Pour l’instant, les résultats de fin d’année sont en train de tomber et je reçois pas mal de messages en ce sens. ça a été une année très compliquée pour les élèves et pour les enseignants. Je félicite ces élèves qui se sont accrochés tant bien que mal, avec parfois de longues semaines de cours à distance. Je sais que ça a été très difficile. J’espère que les résultats seront à la hauteur de leurs espérances. Mais n’oubliez pas qu’il existe des procédures de recours si vous n’êtes pas satisfaits de la décision d’un conseil de classe. C’est un recours à deux niveaux : il faut d’abord introduire un recours interne, qui va être examiné au sein de l’école, et ensuite un recours externe si l’école confirme la décision du conseil de classe et que vous n’êtes pas d’accord. Il faut faire très attention car les délais sont très courts en cette fin d’année pour mobiliser ces procédés de recours.

> Estimez-vous être à la hauteur des attentes du corps enseignant ?

Ça a été une année extrêmement difficile, j’ai dû prendre des décisions parfois très rapidement dans un contexte qu’on maîtrisait tous très mal ; y compris les experts qui connaissaient mal ce virus au début. J’étais en fonction depuis 6 mois quand la crise sanitaire nous est tombée dessus. On a dû tout inventer. Tout n’a pas été parfait dans la gestion de cette crise, mais on a tout le temps essayé avec mon équipe de faire de notre mieux. Je sais que des directions d’école m’ont reproché ma façon de communiquer mais on a dû parfois prendre des décisions très vite et les communiquer très rapidement. Après, je serai aussi contente de sortir de la gestion de crise car on a beaucoup de chantiers à mener dans le cadre de la réforme pour un pacte d’excellence, pour améliorer notre système scolaire. Donc j’espère avoir développé la meilleure relation avec les enseignants, qui sont sur le terrain au jour le jour et sans qui rien ne peut se faire.

> Y aura-t-il une rentrée scolaire normale ? Y aura-t-il du distanciel ?

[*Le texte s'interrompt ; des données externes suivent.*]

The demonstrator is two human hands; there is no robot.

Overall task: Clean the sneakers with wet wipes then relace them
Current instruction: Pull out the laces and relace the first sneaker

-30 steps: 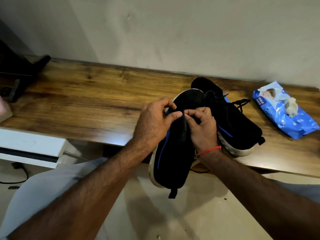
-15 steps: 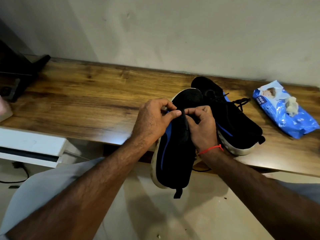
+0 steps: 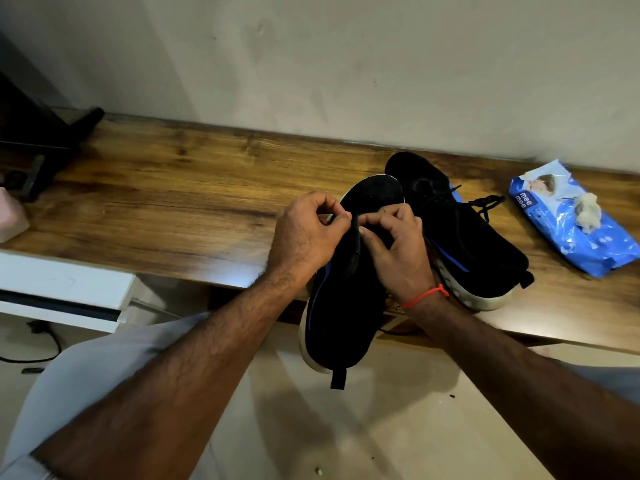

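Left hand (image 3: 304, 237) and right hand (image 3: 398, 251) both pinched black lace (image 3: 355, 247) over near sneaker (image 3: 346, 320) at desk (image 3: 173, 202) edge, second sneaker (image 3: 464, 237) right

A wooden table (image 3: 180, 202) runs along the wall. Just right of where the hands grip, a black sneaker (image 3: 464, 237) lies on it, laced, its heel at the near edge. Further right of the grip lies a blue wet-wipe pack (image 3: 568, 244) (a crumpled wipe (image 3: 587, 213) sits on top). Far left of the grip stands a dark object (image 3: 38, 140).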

J’aimerais pouvoir le promettre. Je n’ai pas de boules de cristal. Il y a des avancées significatives, la vaccination progresse très bien et les chiffres sont très bons. Donc on a de bons espoirs pour que la rentrée de septembre soit normale et que l’année scolaire prochaine ne soit plus perturbée. Donc on peut s’attendre à une année scolaire plus simple. Mais je reste très prudente. On espère faire une rentrée en code vert mais je verrai les experts sanitaires dans le courant du mois d’août avec les dernières données.

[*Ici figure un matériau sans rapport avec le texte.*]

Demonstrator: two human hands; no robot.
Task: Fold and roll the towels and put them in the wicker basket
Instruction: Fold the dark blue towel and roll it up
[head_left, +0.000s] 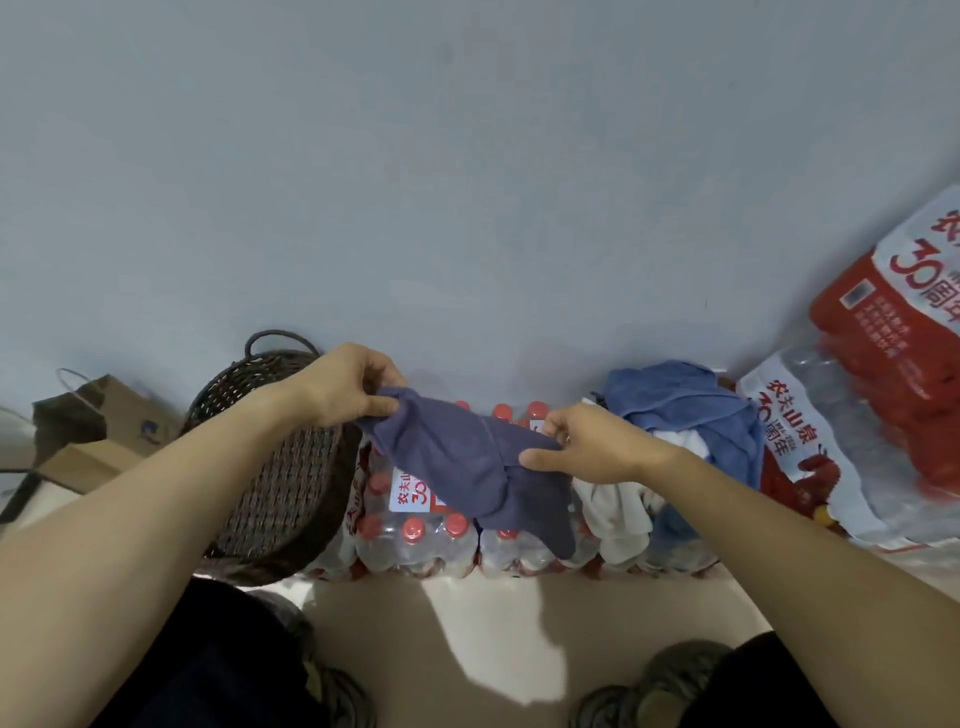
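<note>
At about nine o'clock a brown paper bag (98, 410) sits on the floor against the grey wall (467, 156). Just right of it stands the dark wicker basket (275, 467), tilted, touching the shrink-wrapped packs of water bottles (415, 540) at six o'clock.

The left hand (345, 387), toward ten o'clock of centre, pinches one end of a dark blue towel (457, 462) between thumb and curled fingers. The towel stretches across the middle, above the bottles, one corner drooping down over them. The right hand (587, 441), toward three o'clock of centre, grips the towel's other end, thumb underneath and fingers curled over.

Behind the right hand, a heap of lighter blue and white towels (685, 410) lies on the bottles. At three o'clock, more red-and-white bottle packs (872, 395) lean against the wall. Two shoes (660, 686) show at the bottom edge.
</note>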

> Je suis enseignant depuis 20 ans, je constate un nivellement par le bas pendant les évaluations externes qui analysent le niveau minimum. Les élèves les trouvent trop faciles et ne font plus d’efforts, les bons élèves sont frustrés. Où est l’excellence ?

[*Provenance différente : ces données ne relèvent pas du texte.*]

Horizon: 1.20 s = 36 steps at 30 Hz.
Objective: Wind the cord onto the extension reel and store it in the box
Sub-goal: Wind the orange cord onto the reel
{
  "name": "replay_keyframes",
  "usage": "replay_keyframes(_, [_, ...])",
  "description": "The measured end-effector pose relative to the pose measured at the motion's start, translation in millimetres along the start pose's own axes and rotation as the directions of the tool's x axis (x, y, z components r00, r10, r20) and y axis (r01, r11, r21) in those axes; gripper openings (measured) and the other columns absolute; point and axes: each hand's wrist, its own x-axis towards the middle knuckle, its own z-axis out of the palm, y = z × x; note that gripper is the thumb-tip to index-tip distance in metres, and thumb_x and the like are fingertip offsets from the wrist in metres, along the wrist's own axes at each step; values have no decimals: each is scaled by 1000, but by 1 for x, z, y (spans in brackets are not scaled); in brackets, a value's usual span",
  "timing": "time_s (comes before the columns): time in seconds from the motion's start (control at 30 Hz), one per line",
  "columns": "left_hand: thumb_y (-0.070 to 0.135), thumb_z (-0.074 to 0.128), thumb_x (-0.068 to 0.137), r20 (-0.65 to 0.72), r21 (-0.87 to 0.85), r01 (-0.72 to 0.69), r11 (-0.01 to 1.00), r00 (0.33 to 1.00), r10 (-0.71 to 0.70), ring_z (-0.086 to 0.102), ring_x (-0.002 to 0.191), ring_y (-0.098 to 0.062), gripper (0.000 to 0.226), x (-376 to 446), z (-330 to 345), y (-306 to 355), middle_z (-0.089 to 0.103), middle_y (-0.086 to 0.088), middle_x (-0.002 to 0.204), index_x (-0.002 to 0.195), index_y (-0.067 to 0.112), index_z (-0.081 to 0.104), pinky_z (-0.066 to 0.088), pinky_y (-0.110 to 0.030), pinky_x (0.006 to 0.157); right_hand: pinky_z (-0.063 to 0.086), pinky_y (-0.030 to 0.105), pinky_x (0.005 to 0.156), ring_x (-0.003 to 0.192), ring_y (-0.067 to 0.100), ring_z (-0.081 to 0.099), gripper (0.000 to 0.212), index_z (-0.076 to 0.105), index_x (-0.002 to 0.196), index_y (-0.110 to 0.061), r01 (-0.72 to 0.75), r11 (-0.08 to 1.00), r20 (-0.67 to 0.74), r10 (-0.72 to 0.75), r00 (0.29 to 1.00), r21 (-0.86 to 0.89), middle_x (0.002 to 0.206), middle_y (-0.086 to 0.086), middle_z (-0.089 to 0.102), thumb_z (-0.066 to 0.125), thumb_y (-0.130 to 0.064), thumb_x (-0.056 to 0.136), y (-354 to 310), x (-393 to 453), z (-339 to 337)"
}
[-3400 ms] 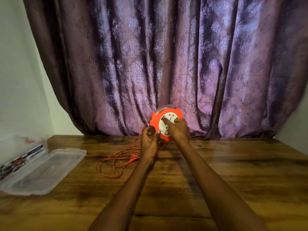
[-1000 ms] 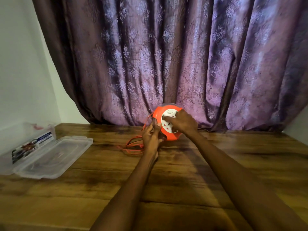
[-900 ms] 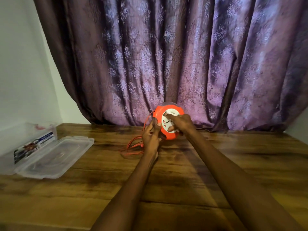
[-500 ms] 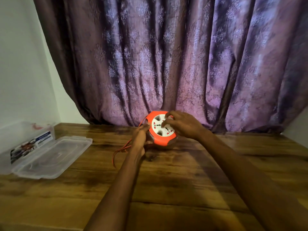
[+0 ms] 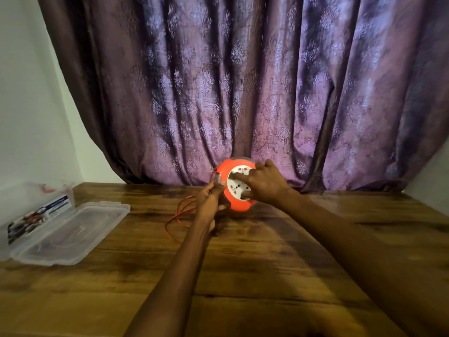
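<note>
The orange extension reel (image 5: 224,170) with a white socket face is held up just above the far side of the wooden table (image 5: 243,263), tilted toward me. My right hand (image 5: 264,182) lies over the socket face with its fingers curled on it. My left hand (image 5: 210,203) grips the reel's left edge where the orange cord (image 5: 178,216) enters. A short loop of loose cord trails on the table left of my left hand. The clear plastic box (image 5: 14,203) sits at the far left edge, its lid (image 5: 70,233) lying open flat beside it.
A purple patterned curtain (image 5: 243,93) hangs right behind the reel along the table's back edge. A white wall (image 5: 29,105) closes the left side. A printed card (image 5: 38,215) lies inside the box.
The loose cord pile on the table has shrunk to a short loop. My right hand has kept shifting round the socket face while my left hand stays at the reel's left edge.
</note>
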Motion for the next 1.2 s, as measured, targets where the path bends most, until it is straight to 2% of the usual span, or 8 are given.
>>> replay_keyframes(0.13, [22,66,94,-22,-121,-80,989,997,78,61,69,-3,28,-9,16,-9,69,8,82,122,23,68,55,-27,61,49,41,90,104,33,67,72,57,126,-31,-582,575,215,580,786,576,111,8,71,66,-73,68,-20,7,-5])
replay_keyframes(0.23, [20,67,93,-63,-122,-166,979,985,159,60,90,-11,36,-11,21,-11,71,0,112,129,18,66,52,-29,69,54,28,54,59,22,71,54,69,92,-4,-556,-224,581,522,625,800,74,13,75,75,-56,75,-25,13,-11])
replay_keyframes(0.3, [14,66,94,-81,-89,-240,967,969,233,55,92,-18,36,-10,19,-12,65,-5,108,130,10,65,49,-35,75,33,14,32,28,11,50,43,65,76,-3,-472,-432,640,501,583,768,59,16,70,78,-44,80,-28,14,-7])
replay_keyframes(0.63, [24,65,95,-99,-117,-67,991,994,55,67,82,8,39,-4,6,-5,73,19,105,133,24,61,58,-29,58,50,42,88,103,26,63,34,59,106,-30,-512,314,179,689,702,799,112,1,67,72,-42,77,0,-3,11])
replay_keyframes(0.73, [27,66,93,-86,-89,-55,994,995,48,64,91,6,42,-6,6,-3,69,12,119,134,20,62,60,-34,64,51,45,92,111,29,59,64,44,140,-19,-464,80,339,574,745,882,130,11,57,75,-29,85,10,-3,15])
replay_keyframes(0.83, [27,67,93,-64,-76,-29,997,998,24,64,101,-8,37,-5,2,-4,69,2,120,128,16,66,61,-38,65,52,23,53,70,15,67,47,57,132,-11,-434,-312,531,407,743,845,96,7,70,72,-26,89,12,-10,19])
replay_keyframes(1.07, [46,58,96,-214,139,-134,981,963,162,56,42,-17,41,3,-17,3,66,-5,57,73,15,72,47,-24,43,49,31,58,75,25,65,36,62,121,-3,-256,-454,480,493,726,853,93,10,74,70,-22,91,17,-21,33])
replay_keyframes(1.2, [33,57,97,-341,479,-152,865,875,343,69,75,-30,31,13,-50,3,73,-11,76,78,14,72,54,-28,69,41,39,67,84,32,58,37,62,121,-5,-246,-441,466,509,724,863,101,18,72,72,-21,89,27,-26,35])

Notre volonté n’est absolument pas de faire du nivellement par le bas. La préparation à ces évaluations externes que sont le CE1D, le CEB, le CESS, se fait en amont. C’est un an de préparation avant la passation des épreuves. C’est un groupe de travail avec des experts, des enseignants, qui établit ces épreuves dans les matières concernées. La volonté n’est pas de faire diminuer le niveau d’exigence de nos élèves. C’est toujours un peu subjectif : certains trouvent cela trop dur, d’autres trop facile. Ce qui est important avec ces épreuves, c’est d’avoir à des moments clé du parcours des élèves, une photographie de leurs connaissances et de leurs compétences, de faire des comparatifs d’une année à l’autre et mesurer notre enseignement.